David Expósito, coordinateur de l’étude des documents du projet « Forum MMX », a décrit l’enthousiasme de l’équipe d’archéologues du fait de ce que cette patène représente. « En Espagne il n’existe aucun objet similaire, et son excellent état de conservation a permis aux archéologues de récupérer 81% de la pièce. » Elle se trouvait sur un sol fait de mortier de chaux et recouvert par des murs en crépi délabrés, dans une construction située sur la terrasse supérieure, au nord de l’édifice (ayant également une fonction religieuse, bien que datant de la Rome impériale) à l’endroit où a été trouvée la « Mosaïque des Amours », reconnue par la National Geographic parmi les plus importantes découvertes de l’année 2012.

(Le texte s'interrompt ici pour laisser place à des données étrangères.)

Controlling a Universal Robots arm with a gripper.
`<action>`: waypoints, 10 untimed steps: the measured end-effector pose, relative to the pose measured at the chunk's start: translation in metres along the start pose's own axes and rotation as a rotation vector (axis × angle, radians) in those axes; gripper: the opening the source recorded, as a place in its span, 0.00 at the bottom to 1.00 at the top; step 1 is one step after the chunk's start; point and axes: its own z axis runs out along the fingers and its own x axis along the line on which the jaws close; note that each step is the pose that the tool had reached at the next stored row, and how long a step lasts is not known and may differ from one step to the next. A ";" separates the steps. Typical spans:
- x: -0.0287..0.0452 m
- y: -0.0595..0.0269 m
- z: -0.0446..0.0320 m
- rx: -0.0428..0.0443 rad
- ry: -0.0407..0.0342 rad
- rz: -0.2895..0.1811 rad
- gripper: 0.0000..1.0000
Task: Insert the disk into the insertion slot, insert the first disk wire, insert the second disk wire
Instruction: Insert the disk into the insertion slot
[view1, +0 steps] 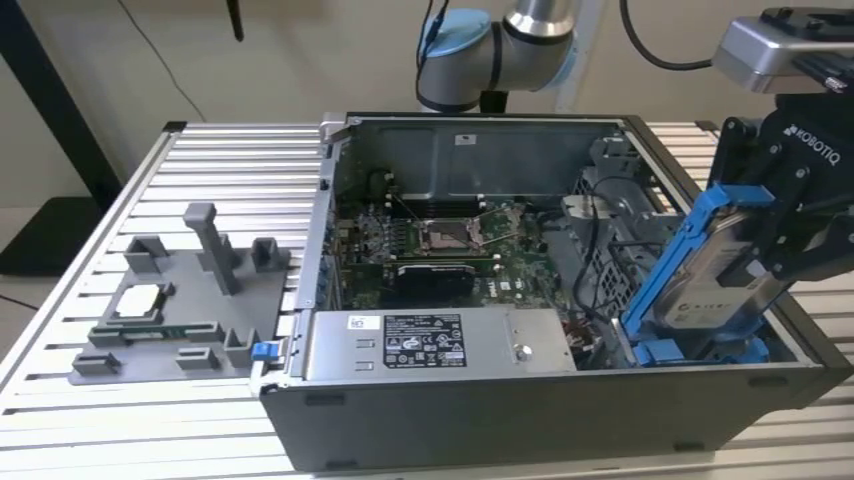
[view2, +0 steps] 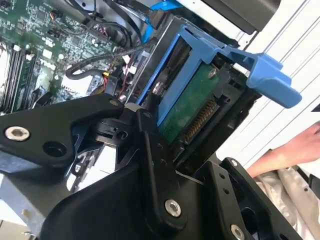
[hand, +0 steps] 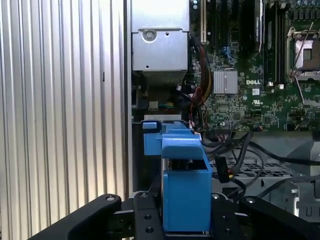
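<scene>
Right, pincer (view1: 763, 252) is clamped on the disk (view1: 707, 300), gripping across its blue carrier (view1: 667, 270). Both wrist views show the black fingers (hand: 145, 220) tight against the carrier sides.

In the exterior view the disk stands steeply tilted, top end leaning toward 1 o'clock. Its bottom end is down at the insertion slot (view1: 694, 352), which sits at 4 o'clock inside the open case (view1: 534, 420). The lower end looks to be in the bay's mouth by the blue tabs, but the case wall hides the contact, so I can't confirm touching vs just above. Not seated either way.

My read of the step in hand: disk into slot, partway. In the second wrist view the connector edge of the green board (view2: 192, 107) is bare, no plug on it. Loose black cables (view1: 601, 265) lie at 9 o'clock of the disk, so both wire steps look untouched.

Seating calls for taking out the tilt until the carrier is square with the bay, then even pressure so the tabs latch. Cables must stay out from under it: pinch risk.

Outward:
- motherboard (view1: 454, 240) at case centre
- long grey box with sticker (view1: 427, 345) at 6 o'clock of the motherboard
- part-holder tray (view1: 200, 300) on the ribbed surface (view1: 227, 150), at 9 o'clock of the case

A person's hand (view2: 292, 147) is near the carrier in the second wrist view. Mind clearance.
</scene>
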 end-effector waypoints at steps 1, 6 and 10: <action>-0.0007 0.0000 0.0014 0.0000 -0.0001 0.001 0.00; -0.0022 -0.0002 0.0083 0.0000 -0.0002 0.004 0.00; -0.0040 -0.0005 0.0157 0.0000 -0.0005 0.007 0.00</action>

Selon David Expósito, l’artisan a représenté trois personnages, « imberbes et les cheveux courts « , avec une auréole : la figure centrale, un Christ en Majesté, avec deux apôtres de chaque côté, probablement Pierre et Paul, dans la sphère céleste, marquée par deux palmiers, qui représentent dans l’iconographie chrétienne l’immortalité, le plus haut, le ciel.

Les recherches toujours en cours confirment, via l’analyse des caractéristiques stylistiques et techniques de la patène, qu’elle viendrait de l’un des ateliers d’artisanat du verre les plus importants de Rome ou dans ses environs, à Ostie par exemple. En effet, des pièces similaires ont déjà été retrouvées dans les Catacombes romaines.

Ce petit plat – « Patena » en latin, « Patani » en grec – , utilisé pour recevoir le pain béni destiné à l’Eucharistie, est visible depuis le 1er octobre 2014 au musée archéologique de Linares en Andalousie. Il a été reconstitué fragment par fragment, par une équipe d’archéologues trois ans durant.